__ASSIGNMENT__:
Among the records below, find the line that has "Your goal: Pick"; from there, give the lines again exactly, and stop after the line that has "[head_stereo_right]".

__INFORMATION SUPPLIED__:
___

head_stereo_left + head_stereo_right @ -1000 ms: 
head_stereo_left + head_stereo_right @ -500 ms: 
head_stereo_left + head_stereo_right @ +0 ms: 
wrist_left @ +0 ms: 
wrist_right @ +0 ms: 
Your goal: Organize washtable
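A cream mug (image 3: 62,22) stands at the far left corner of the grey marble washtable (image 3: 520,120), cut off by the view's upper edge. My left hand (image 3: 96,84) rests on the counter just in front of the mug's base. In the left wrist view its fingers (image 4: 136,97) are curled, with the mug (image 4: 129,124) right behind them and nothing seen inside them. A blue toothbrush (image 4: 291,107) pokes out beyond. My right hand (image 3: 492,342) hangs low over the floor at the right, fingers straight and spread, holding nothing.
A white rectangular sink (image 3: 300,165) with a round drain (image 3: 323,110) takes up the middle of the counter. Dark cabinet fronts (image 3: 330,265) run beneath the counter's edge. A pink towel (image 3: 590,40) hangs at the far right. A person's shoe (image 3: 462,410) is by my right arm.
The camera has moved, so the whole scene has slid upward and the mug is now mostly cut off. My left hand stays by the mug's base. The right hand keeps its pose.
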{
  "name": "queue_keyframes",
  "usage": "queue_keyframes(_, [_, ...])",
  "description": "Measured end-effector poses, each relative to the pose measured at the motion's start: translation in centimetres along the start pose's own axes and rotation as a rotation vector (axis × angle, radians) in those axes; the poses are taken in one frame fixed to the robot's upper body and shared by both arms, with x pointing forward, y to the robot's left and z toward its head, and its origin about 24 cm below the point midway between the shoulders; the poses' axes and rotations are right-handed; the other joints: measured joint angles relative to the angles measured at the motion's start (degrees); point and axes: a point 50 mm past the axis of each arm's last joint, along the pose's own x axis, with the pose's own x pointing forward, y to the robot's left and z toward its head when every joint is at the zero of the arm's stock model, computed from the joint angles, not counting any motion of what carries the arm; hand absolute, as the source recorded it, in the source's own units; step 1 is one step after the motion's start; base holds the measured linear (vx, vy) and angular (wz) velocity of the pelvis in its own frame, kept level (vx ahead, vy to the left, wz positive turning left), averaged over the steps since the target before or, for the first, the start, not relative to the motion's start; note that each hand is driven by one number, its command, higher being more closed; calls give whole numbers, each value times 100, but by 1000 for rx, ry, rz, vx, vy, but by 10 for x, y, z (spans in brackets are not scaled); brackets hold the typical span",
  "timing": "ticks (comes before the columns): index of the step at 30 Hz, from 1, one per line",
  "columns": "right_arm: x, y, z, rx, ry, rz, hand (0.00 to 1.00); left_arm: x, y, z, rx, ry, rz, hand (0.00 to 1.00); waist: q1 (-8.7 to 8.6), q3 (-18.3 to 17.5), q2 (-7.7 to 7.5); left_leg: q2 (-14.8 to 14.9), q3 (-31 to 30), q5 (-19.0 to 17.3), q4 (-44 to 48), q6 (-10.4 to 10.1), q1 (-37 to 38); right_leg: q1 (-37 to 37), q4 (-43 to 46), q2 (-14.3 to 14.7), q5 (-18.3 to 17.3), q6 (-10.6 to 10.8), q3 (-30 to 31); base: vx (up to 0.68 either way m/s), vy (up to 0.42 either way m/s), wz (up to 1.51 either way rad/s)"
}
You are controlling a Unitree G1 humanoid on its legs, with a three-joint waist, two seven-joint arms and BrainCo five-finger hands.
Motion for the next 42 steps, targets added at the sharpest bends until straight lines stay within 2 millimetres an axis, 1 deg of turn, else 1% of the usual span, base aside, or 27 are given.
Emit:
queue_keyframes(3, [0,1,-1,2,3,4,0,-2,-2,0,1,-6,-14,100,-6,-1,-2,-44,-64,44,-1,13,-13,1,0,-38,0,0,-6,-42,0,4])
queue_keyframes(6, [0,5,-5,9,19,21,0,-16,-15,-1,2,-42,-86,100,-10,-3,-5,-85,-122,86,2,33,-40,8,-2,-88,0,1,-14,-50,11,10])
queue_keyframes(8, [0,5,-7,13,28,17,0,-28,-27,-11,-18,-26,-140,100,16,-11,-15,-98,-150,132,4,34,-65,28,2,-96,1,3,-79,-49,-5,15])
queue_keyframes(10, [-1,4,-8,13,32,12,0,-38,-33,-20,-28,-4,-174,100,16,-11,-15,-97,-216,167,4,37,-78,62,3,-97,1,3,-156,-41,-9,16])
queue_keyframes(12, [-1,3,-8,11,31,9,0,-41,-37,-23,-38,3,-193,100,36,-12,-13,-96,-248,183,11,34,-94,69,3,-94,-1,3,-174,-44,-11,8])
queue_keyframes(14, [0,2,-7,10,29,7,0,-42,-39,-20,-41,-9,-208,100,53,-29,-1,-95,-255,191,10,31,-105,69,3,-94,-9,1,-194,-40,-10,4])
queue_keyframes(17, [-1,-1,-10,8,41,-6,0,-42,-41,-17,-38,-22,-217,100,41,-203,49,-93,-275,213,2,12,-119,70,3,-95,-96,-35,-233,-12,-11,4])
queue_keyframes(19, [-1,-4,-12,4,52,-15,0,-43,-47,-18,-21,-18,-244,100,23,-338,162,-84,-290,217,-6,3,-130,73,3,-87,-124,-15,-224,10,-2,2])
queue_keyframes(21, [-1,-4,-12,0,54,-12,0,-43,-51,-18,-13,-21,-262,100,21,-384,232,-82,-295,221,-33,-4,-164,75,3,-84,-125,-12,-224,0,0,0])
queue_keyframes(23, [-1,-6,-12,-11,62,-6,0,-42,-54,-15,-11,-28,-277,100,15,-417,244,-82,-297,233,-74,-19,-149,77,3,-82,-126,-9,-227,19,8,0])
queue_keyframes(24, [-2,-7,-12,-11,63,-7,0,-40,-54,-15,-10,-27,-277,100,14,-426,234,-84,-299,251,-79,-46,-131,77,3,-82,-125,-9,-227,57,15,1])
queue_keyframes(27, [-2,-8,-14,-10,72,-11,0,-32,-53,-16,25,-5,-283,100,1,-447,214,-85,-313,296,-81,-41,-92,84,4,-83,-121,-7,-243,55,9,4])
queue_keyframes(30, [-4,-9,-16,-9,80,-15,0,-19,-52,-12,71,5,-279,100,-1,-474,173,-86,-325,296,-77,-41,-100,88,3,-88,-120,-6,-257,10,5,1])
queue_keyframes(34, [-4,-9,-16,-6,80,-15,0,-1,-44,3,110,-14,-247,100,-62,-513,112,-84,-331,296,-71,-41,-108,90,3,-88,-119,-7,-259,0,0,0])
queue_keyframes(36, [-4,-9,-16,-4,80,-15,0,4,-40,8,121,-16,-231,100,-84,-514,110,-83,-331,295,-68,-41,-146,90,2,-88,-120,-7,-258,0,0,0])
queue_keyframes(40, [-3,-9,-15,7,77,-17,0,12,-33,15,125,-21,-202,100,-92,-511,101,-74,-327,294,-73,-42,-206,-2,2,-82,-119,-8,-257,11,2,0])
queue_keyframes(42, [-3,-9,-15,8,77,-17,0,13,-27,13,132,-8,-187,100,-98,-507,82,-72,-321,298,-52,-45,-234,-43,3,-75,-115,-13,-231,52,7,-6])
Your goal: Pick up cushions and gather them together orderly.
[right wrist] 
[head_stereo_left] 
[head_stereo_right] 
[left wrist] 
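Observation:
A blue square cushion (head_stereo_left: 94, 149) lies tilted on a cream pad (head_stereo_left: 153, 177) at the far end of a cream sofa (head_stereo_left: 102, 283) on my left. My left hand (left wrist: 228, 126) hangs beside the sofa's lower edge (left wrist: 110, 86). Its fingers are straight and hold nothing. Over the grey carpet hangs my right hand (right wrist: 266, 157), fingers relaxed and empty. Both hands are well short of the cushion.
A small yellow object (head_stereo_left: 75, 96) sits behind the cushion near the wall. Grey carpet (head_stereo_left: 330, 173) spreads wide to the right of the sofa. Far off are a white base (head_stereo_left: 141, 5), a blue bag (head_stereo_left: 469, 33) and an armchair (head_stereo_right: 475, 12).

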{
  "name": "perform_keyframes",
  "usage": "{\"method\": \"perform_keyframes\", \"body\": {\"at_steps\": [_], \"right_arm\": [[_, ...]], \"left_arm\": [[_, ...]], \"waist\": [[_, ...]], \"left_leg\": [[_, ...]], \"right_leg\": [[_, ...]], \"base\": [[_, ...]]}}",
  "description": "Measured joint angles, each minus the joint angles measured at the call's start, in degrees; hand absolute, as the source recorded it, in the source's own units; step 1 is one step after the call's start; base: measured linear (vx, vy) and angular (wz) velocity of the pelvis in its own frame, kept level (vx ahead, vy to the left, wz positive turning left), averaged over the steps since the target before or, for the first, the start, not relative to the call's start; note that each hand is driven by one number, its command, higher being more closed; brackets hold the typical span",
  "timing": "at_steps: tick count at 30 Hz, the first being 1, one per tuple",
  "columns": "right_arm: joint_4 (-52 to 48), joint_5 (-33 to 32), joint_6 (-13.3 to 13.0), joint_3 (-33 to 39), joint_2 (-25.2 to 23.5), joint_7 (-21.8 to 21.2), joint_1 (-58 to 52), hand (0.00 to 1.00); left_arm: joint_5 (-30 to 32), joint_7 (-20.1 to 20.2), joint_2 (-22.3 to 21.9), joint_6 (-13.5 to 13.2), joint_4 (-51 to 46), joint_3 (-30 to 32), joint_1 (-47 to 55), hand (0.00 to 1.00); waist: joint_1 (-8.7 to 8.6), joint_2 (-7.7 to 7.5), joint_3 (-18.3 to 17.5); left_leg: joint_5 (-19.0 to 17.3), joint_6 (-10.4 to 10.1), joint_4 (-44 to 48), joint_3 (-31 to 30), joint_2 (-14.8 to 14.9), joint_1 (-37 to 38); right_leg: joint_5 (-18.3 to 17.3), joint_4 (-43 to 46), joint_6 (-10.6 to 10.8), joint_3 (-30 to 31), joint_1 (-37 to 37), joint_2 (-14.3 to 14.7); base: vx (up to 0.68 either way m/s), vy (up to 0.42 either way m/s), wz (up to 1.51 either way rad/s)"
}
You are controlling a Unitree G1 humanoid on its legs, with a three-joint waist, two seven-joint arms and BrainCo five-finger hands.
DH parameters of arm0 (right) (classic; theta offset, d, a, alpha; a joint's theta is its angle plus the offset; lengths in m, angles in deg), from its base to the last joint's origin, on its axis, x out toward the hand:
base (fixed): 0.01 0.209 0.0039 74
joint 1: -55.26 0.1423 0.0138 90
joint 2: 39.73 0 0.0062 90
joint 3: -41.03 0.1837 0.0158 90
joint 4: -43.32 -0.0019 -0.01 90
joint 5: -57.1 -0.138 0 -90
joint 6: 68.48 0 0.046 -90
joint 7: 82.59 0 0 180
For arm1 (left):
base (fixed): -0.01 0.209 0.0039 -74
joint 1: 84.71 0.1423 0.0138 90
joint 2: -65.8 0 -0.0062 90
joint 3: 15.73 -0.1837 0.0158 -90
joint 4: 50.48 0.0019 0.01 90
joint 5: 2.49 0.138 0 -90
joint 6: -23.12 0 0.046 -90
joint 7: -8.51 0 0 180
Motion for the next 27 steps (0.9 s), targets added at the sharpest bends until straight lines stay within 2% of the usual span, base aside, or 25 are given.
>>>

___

__OUTPUT FOR THIS EXERCISE__:
Your goal: Pick up cushions and gather them together orderly.
[right wrist] 
[head_stereo_left] 
[head_stereo_right] 

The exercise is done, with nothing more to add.